Kay ValenzuelaMás de una vez he querido tomar por el cuello a alguien con mala actitud. Luego me río al darme cuenta que tomar a alguien por el cuello no es mala actitud sino una actitud criminal! A qué me refiero con esto? Dos errados no hacen un correcto. Hoy día las personas estamos viviendo en medio de muchos cambios y no sólo de ánimo. Vivimos más tiempo en un estado reactivo que en un estado controlado y alerta de nosotros mismos y los demás.

Cada vez se hace mucho más difícil mantenerse tolerante ante un constante bombardeo. Sin embargo, vale la pena detenerse esos segundos necesarios para identificar cómo manejar una situación que es circunstancial y mantener el ojo en la bola por lo que es más importante y residual: Mantener una relación laboral sana y efectiva.

He visto muchas personas, y me incluyo, entrar en verdaderos conflictos por no deternerse ninguno de los dos a darse cuenta de todos los factores que están al rededor del estado de ánimo de alguna de las partes.

No podemos obviar que las emociones ejercen su rol de manera automática y que cada uno de nosotros maneja con distinta intensidad el punto de inflexión de una mala actitud. Tampoco esto justifica que por tener un mal día hagamos eco de lo que nos estresa a las personas que nos rodean.

Toma en cuenta las siguientes recomendaciones, a mi me han funcionado la mayoría de las veces:

Evalúa tu estado de ánimo antes de empezar a interactuar con las personas. – Si el otro pierde el tino en algún momento tu podrás mantenerte ecuánime si reconoces donde estás tú en medio de las circunstancias. Se necesitan dos para bailar tango.

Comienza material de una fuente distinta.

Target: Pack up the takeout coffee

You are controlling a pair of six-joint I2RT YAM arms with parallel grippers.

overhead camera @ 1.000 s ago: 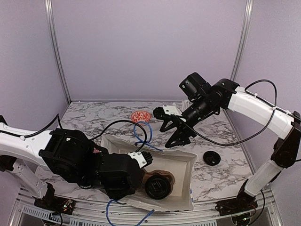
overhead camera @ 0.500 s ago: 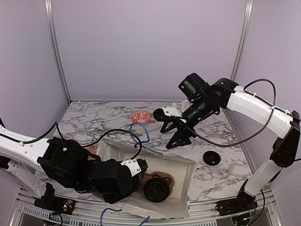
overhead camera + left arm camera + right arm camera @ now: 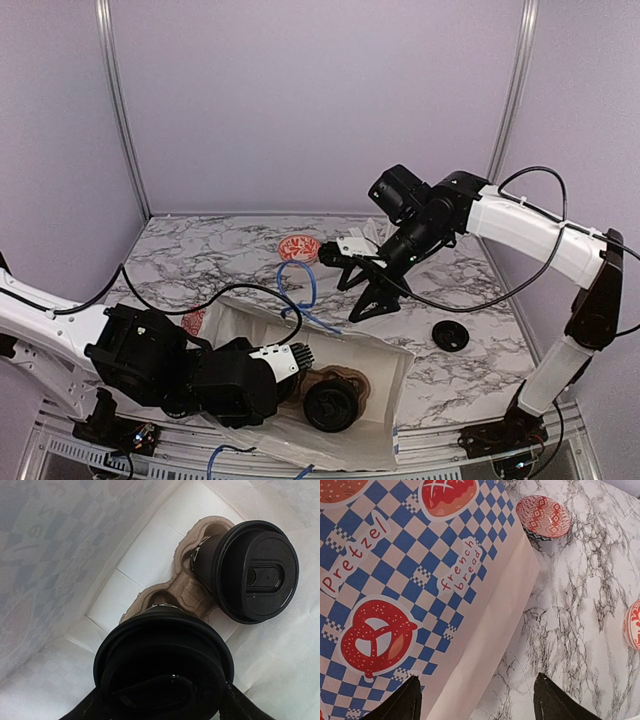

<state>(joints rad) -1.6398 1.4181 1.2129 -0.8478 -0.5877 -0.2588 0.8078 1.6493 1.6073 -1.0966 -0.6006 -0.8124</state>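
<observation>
The left arm (image 3: 150,355) is extended low from its base and is directed to the right, with the wrist angled downward. The left gripper (image 3: 296,360) is closed on a cup (image 3: 162,665); in the left wrist view one finger (image 3: 87,707) is seen at each side of the lid.

The right arm (image 3: 520,225) is raised from its base, bent at the elbow and reached leftward toward the centre. Its wrist is pitched downward. The right gripper (image 3: 358,295) is held in the air with the jaws spread wide, and nothing is gripped between the fingertips (image 3: 402,702).
</observation>
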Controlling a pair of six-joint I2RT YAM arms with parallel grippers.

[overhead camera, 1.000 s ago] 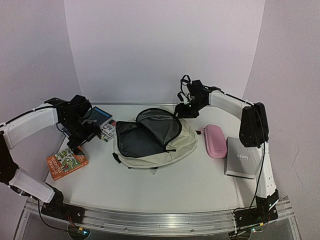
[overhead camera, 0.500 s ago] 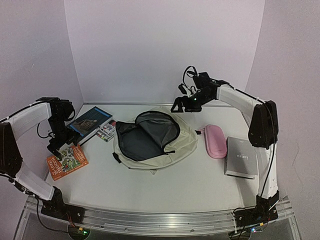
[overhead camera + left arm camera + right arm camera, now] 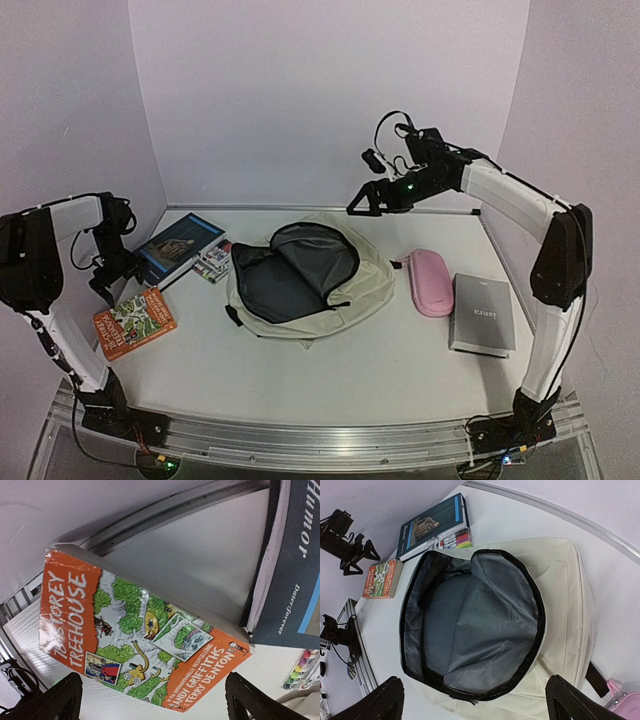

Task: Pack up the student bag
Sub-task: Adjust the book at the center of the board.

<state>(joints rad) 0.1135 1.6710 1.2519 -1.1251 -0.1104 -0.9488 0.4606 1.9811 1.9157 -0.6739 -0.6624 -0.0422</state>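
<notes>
Cream student bag [image 3: 378,285] gaping open on the worktop [image 3: 380,375], right pincer [image 3: 472,700] spread wide above it, left pincer [image 3: 154,697] released over the orange book [image 3: 140,630].

You are looking down into the student bag [image 3: 560,595], which lies flat with its mouth unzipped wide, a black zipper rim ringing the grey lining [image 3: 470,625]. Your right gripper [image 3: 477,702] hangs above it, fingers [image 3: 385,700] spread far apart and gripping nothing. Beyond the bag lie a blue book [image 3: 432,525] with a pack of markers [image 3: 452,541] just beside it, and an orange book [image 3: 382,579] near the left gripper [image 3: 359,560]. A pink pencil case [image 3: 627,705] shows at the corner, near a black strap [image 3: 594,677].
</notes>
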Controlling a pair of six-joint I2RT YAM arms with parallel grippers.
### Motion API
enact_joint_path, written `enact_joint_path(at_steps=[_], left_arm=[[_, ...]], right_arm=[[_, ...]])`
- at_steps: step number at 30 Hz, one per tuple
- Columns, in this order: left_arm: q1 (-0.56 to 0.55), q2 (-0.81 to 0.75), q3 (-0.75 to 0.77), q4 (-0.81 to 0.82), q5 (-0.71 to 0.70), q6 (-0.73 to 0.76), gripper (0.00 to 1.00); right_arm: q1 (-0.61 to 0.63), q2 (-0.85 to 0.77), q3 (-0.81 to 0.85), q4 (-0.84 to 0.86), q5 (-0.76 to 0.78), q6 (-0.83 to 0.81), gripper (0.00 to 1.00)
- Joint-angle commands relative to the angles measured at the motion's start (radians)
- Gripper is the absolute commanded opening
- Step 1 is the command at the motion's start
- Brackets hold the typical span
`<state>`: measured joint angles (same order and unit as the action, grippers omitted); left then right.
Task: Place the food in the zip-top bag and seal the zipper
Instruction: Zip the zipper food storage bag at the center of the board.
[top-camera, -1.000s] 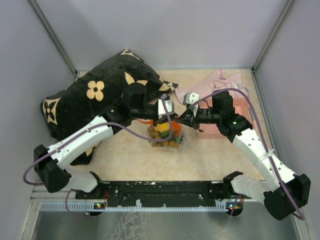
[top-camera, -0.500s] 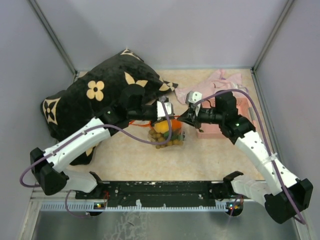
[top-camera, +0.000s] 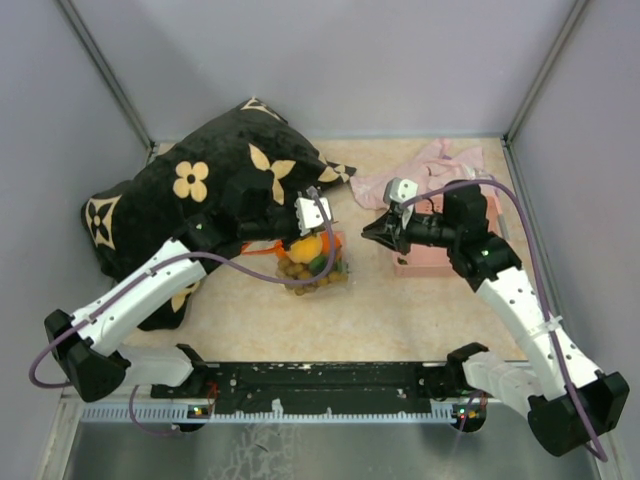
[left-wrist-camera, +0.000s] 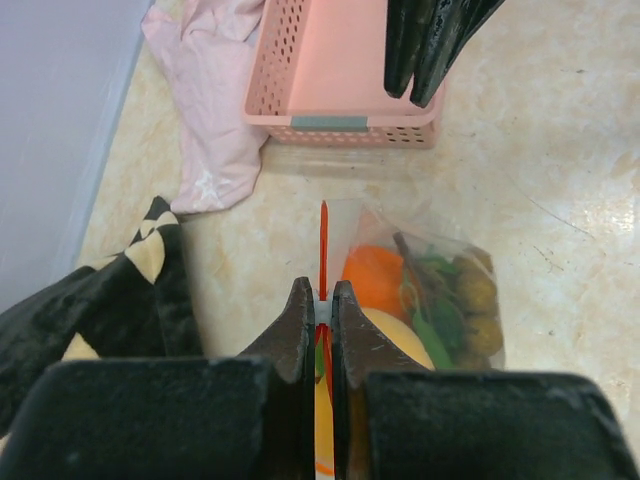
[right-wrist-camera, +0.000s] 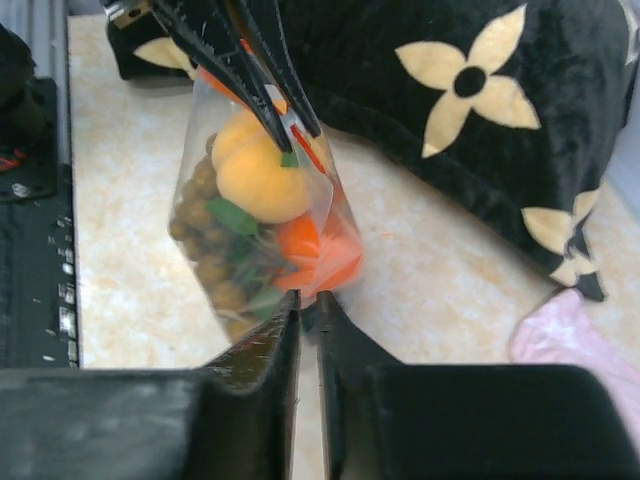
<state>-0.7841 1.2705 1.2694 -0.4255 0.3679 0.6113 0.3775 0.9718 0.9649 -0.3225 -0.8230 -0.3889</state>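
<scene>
The left gripper (left-wrist-camera: 320, 296), black and two-fingered, is clenched on the narrow orange-red plastic zipper (left-wrist-camera: 323, 235) at the mouth of the one clear thin plastic zip-top bag (left-wrist-camera: 395, 225). The bag hangs from that pinch near the middle of the beige marbled table (top-camera: 420, 310); whether its bottom rests on the surface I cannot tell. The right gripper (right-wrist-camera: 308, 305) has its fingers pressed together on nothing and sits just beside the bag's right edge, apart from it.

Inside the bag the toy food shows as one round yellow lemon (right-wrist-camera: 262, 172), at least one orange fruit (right-wrist-camera: 300, 240) and one bunch of brownish-green grapes (right-wrist-camera: 215, 265); other pieces are too crowded to count.

Around it lie one black plush cushion with cream flowers (top-camera: 190, 190), filling the back left, one pink perforated plastic basket (left-wrist-camera: 270, 80) behind the right gripper, and one pale pink crumpled cloth (left-wrist-camera: 205, 90) touching the basket's far side. Three grey walls (top-camera: 60, 150) close the table at left, back and right. Bare table runs from the bag forward to the black rail (top-camera: 330, 378) at the near edge
</scene>
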Motion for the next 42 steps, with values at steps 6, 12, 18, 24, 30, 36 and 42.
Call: enact_joint_path(at_steps=[6,12,18,24,30,36,42], left_arm=[[-0.004,0.021,0.091,-0.041,0.113,-0.005,0.0],[-0.012,0.024,0.096,-0.045,0.148,-0.008,0.0],[-0.016,0.03,0.087,-0.041,0.147,-0.007,0.0],[-0.017,0.038,0.08,-0.032,0.145,-0.008,0.0],[-0.017,0.041,0.079,-0.031,0.167,-0.012,0.0],[-0.017,0.032,0.066,-0.042,0.146,-0.015,0.0],[-0.016,-0.036,0.008,-0.047,0.067,-0.026,0.0]], right_arm=[[0.068,0.025,0.075,0.059,-0.035,0.002,0.38],[0.097,0.124,0.13,0.061,-0.036,-0.045,0.42],[0.135,0.218,0.21,-0.023,-0.076,-0.139,0.42],[0.161,0.23,0.193,-0.047,-0.099,-0.151,0.4],[0.167,0.246,0.187,-0.007,-0.091,-0.134,0.23],[0.167,0.263,0.21,-0.013,-0.028,-0.128,0.0],[0.121,0.198,0.164,0.016,0.089,-0.076,0.0]])
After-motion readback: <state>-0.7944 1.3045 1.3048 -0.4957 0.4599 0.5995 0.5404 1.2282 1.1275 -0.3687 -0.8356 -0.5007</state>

Habla al respecto directamente con la persona y sin intermediarios ni testigos. – Encuentra el momento adecuado para tener una conversación asertiva en privado sobre lo que está ocurriendo, si la frecuencia incrementa por encima de lo razonablemente humano. Déjale saber a la persona qué te hace sentir su mala actitud y que te interesa genuinamente tener una relación laboral saludable.

Pide disculpas.- Hazlo genuinamente y tan pronto como sea posible. Tanto si eres tú quien ha tira a alguien debajo de tu bus como si es la otra persona quien te tira a ti. Muchas veces las personas no se dan cuenta de su estado de ánimo y como puede afectar las relaciones laborales y los resultados del día.